PHILADELPHIA (WPVI) -- You've heard the names - Wegovy, Ozempic, Zepbound, Mounjaro.

They've opened a whole new avenue for weight loss.

However, there are some obstacles on that road.

With nearly half of American adults either overweight or obese, and heavy advertising from drug-makers, demand for the injectable weight loss drugs has skyrocketed.

But bariatric surgeon Rohit Soans of Temple Health says the questions he and colleagues get show that people don't understand them.

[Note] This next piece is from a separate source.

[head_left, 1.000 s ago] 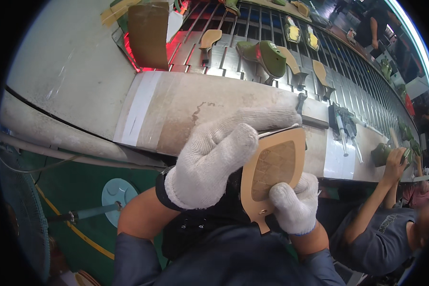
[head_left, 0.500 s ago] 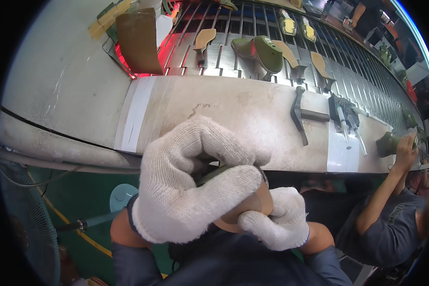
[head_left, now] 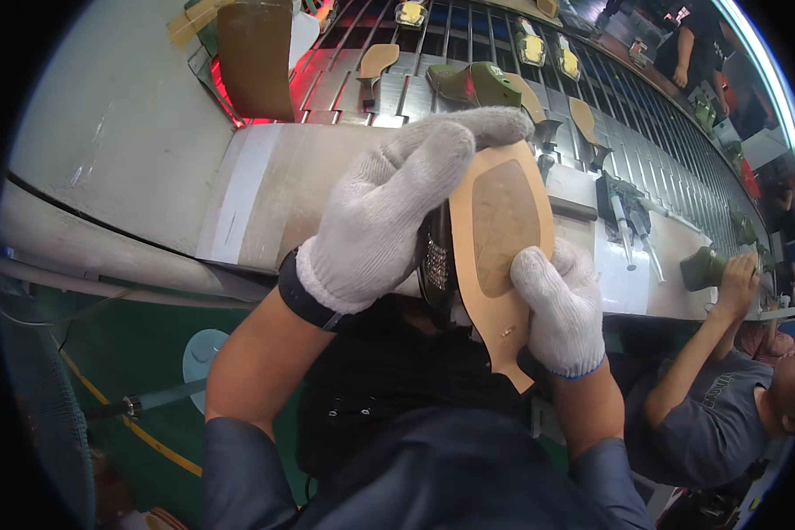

"The biggest misconception is that patients don't have to put in any effort, and that the drug will help them magically lose weight. And that's certainly not the case," notes Dr. Soans.

He says patients in studies still needed strict nutritional counseling and exercise to achieve the good results reported in the news media.

Without those elements, people may only lose 5 or 10 pounds, according to Dr. Soans.

So far, he's seen the drugs work best in people with a BMI of 30 to 35.

"The amount of weight loss with the medications is pretty modest. It's not, significant, like game-changing weight loss," he says.

Dr. Soans says side effects like nausea, heartburn, bloating or stomach pain affect about 1 in 10 patients, driving some off the medications.

When they do quit, there's a risk the weight can return.

From his experience, "This does become like a long-term medication, because there is a significant recidivism of weight regain when you stop using the drugs," Roan says.

He believes the combination therapy - surgery and medication to supplement each other - will be the formula in the future for fighting obesity.

"If somebody's had surgery, but then they're noticing that they've had a little bit of a weight regain, and then the medications can be helpful," he says.

The doctor says there's no one answer to obesity.

"Even as a surgeon, we really embrace the medications, because this is another tool that we can use in our tool set to really, you know, fight against this disease," he notes,

Dr. Soans says the bottom line is that it's a must to treat the obesity, so there's no diabetes, high blood pressure, or cancers to treat.